Writing 101: Course Goals and Practices

Writing 101 introduces you to key goals and practices of academic writing. You choose from among Writing 101 courses that are designed and taught by scholars trained in disciplines across the natural sciences, social sciences, and humanities. Thus, individual sections of Writing 101 often focus on different topics and readings, but all sections share an emphasis on writing as a social process and a commitment to helping students generate effective academic arguments.

Goals

While many features of academic writing vary across disciplines and genres, you will learn how to:

Engage with the work of others.

In pursuing a line of inquiry, scholars need to identify and engage with what others have communicated. To do this, academic writers:

  • Read, look, and listen closely to others’ arguments.
  • Attend to the context of others’ arguments.
  • Make fair, generous, and assertive use of the work of others.                                                                                                

Articulate a position.

The point of engaging with the work of others is to move beyond what  has been said before. To do this, academic writers:

  • Respond to gaps, inconsistencies, or complexities in the relevant literature.
  • Anticipate possible counter arguments or contradictory evidence.
  • Provide new evidence or interpretations.
  • Advance clear and interesting positions.                                                                                                                                                                                       

Situate writing for specific audiences.

In order to effectively advance their position within their fields of inquiry, scholarly writers need to be aware of disciplinary conventions and expectations. To do this, academic writers:

  • Apply discipline-specific conventions for using and citing sources.
  • Draw on appropriate and effective support for an argument.
  • Learn expectations and concerns of intended readers.
  • Integrate context-appropriate visual design elements.

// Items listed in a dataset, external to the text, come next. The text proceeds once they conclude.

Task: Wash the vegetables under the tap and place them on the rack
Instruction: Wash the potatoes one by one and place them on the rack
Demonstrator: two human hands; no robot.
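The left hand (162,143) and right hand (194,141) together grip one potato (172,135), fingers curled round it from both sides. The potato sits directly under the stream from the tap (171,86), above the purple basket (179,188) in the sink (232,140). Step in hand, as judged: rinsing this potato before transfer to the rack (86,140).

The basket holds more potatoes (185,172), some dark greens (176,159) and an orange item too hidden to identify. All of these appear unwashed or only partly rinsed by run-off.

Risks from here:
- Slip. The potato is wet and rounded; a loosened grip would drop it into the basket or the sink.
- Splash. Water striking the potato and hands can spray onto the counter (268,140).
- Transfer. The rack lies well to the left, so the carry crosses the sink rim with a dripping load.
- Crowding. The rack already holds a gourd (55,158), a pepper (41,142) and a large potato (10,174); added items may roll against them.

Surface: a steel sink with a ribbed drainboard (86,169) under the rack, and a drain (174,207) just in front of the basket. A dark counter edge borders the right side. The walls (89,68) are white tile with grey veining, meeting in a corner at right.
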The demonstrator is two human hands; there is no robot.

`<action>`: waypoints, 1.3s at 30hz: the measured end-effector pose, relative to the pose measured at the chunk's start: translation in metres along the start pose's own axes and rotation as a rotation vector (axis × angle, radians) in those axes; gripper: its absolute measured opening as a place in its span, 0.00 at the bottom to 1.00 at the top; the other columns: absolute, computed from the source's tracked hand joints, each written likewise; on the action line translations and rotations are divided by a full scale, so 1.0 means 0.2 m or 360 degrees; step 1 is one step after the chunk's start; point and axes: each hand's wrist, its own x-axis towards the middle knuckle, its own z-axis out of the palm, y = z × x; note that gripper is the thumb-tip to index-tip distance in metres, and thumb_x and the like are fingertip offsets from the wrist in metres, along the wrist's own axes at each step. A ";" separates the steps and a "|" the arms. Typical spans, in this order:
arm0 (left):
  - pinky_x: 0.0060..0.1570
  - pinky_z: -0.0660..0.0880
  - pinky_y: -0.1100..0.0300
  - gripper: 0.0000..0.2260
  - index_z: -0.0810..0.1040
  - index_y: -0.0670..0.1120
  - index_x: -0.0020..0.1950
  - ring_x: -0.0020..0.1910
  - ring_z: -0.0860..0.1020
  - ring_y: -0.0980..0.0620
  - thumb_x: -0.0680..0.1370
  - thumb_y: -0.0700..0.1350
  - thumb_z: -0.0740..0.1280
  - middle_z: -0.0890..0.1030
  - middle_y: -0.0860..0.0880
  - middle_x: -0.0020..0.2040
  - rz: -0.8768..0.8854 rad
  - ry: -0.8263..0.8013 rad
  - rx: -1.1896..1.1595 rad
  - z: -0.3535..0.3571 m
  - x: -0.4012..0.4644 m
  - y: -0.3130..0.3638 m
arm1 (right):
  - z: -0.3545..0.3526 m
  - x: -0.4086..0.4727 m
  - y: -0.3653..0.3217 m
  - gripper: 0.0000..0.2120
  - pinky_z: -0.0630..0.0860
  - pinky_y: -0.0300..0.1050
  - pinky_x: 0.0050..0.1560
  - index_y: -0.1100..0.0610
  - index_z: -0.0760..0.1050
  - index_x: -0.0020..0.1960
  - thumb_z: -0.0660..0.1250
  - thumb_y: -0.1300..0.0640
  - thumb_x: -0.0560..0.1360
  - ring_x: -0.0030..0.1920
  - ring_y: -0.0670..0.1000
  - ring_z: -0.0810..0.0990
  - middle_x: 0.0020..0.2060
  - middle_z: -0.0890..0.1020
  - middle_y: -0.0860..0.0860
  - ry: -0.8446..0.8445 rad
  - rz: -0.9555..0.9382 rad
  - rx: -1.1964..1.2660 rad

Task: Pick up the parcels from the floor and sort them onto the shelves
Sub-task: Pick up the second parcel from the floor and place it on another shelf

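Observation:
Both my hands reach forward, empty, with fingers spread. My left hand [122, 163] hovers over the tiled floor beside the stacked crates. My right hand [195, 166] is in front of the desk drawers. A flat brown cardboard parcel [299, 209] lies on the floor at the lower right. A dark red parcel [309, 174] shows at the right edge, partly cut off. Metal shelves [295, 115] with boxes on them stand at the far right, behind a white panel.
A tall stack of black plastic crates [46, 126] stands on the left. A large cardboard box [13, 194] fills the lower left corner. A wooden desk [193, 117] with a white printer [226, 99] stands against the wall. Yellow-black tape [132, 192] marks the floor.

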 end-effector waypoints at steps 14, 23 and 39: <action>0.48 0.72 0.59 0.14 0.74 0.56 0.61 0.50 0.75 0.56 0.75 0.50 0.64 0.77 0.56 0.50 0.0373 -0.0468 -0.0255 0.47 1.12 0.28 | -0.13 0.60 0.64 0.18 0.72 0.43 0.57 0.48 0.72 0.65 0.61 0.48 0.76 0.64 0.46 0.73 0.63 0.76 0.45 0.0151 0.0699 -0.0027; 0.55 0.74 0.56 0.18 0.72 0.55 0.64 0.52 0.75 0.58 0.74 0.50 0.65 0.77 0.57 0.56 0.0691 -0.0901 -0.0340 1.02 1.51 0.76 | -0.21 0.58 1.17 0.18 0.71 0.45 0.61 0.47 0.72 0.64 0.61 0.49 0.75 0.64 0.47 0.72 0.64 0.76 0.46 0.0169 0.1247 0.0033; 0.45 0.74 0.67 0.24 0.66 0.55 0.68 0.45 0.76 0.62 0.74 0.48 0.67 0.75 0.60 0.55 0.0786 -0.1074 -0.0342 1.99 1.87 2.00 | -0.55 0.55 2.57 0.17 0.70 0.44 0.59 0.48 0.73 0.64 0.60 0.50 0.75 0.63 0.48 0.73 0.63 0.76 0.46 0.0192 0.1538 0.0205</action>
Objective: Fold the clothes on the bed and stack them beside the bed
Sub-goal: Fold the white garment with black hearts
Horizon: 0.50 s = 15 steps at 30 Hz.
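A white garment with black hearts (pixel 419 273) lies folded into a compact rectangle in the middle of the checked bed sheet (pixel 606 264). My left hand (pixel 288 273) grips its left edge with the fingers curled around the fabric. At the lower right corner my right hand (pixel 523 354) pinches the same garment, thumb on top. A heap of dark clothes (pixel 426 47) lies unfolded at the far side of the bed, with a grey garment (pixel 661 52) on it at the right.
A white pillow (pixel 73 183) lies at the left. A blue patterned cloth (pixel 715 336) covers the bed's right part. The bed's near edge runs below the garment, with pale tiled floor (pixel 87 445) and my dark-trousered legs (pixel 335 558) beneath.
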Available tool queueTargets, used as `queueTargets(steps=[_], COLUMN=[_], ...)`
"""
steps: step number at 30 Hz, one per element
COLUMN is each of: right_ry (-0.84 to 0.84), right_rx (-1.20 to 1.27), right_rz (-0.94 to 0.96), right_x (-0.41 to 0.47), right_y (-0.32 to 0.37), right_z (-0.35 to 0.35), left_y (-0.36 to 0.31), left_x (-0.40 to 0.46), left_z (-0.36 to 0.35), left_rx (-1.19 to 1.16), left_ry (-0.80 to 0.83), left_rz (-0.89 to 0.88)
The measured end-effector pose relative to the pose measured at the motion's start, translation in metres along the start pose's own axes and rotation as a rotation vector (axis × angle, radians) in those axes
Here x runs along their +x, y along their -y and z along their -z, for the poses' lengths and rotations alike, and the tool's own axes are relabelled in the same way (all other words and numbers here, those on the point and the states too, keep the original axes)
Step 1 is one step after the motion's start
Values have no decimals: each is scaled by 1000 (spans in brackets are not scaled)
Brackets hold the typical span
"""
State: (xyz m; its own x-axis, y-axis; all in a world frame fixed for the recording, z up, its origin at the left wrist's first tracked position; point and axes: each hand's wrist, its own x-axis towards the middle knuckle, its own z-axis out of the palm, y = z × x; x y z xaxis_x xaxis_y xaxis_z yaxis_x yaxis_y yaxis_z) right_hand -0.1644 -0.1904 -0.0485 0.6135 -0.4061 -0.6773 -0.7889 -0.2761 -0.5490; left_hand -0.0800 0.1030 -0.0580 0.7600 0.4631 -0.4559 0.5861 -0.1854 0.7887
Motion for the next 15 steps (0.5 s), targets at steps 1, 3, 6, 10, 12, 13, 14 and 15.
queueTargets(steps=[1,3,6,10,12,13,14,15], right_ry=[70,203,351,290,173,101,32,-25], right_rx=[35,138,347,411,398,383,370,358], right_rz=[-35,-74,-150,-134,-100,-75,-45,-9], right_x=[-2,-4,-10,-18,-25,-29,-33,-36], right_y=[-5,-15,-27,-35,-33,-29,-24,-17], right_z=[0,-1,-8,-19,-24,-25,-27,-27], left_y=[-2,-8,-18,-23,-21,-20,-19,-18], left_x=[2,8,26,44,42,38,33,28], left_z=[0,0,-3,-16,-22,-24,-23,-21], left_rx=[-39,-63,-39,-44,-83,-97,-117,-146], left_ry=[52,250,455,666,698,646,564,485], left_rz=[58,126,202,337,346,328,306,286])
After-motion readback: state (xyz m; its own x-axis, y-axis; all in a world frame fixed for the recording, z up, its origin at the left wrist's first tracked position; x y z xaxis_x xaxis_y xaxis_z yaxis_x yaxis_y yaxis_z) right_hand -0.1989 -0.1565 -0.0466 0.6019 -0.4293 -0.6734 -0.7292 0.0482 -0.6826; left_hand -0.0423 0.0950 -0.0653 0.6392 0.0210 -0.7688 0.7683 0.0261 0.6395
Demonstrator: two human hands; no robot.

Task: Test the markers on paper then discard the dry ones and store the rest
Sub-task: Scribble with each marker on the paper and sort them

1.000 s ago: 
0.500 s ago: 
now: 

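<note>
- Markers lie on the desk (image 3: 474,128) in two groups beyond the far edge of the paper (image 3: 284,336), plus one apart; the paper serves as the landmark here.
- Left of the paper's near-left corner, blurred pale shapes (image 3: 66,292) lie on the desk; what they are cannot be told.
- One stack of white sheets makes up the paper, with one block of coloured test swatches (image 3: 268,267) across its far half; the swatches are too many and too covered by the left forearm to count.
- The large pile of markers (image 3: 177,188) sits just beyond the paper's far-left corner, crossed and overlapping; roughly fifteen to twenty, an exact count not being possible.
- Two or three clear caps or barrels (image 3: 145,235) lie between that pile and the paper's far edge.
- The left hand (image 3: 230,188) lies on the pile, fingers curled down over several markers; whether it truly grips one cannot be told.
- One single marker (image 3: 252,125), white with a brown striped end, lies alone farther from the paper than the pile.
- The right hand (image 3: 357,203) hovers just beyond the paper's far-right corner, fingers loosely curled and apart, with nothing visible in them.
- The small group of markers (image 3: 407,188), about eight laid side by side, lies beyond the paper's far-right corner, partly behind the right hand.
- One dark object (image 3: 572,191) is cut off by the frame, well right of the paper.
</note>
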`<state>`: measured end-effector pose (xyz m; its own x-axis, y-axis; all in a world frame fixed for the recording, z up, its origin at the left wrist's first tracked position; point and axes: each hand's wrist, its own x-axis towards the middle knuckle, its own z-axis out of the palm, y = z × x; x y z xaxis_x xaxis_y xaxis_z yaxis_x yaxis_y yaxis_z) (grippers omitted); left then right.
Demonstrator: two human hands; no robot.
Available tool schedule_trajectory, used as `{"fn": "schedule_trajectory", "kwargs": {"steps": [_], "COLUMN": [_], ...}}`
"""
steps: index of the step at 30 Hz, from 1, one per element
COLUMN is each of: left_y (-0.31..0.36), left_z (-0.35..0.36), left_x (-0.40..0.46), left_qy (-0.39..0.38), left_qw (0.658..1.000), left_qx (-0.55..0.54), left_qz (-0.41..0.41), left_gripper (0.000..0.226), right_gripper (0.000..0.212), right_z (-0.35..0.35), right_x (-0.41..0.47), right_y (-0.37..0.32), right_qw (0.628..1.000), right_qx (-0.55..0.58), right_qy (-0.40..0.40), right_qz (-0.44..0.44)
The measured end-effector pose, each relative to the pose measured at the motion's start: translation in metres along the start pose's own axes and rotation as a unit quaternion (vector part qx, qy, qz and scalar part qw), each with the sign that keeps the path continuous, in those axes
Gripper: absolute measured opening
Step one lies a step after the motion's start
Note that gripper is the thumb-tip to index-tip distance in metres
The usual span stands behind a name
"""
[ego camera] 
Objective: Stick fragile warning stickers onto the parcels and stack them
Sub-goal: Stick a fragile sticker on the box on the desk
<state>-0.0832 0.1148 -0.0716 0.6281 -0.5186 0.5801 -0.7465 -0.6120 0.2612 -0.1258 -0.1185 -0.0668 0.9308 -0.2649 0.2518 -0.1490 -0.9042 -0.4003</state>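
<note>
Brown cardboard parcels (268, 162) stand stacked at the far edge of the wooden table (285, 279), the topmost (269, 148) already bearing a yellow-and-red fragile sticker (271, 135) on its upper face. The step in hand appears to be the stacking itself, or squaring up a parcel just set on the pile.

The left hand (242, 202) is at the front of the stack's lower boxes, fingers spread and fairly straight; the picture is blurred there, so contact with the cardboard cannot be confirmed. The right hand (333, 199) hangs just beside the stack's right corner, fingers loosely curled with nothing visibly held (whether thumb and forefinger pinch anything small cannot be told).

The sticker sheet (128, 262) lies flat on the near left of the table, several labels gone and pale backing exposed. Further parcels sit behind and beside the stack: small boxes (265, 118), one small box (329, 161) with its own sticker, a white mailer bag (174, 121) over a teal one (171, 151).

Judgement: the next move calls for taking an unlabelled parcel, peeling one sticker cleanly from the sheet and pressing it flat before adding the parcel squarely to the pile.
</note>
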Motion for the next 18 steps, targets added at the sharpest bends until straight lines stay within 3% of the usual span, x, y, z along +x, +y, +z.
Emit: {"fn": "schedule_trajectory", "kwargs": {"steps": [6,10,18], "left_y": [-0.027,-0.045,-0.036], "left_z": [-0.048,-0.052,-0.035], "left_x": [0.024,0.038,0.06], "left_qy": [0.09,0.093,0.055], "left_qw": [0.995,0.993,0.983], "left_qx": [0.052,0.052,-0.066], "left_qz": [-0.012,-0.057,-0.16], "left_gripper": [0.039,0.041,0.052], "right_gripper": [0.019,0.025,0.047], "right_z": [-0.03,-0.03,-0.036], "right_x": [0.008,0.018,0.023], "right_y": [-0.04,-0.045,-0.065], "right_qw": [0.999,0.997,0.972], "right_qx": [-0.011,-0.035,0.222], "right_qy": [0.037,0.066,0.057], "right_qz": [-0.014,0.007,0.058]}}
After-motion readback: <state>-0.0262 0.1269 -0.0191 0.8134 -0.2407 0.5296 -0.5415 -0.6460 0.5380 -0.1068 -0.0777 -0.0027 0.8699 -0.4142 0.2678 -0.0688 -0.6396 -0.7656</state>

Transfer writing knowledge into situations beyond Writing 101.

Even as scholarly writers situate their writing for specific audiences, they also need to transfer knowledge and practices across disciplines and contexts. Writing is an ongoing practice. To do this, academic writers:

  • Build on prior writing knowledge.
  • Adapt writing knowledge to new contexts.

Practices

Achieving these goals involves several integral writing practices. Through print, in-person, and digital interactions, you are offered practice in:

  1. Researching. Research is often ongoing and recursive, rather than a discrete, initial step of the writing process. Depending on the field, this research may include locating primary and secondary sources; conducting fieldwork; questioning methodology; collecting, analyzing, examining, or organizing data/evidence; identifying social or political contexts; or considering the implications of an academic work.
  2. Workshopping. Academic writers re-read their own writing and share work-in-progress with colleagues in order to reconsider their arguments. You learn how to become a critical reader of your own prose through responding to others in classroom workshops, seminar discussions, or conferences.
  3. Revising. You are asked to rethink your work-in-progress in ways that go beyond simply fixing errors or polishing sentences in order to extend, refine, and reshape what you have to say and how you say it.
  4. Editing. As a final step in preparing documents for specific audiences, you learn how to edit and proofread.

As a reflection of Duke’s commitment to intellectual inquiry, Writing 101 provides a foundation for you to learn new kinds of writing, preparing you to identify relevant questions and articulate sophisticated arguments in your future work, both inside and outside the university.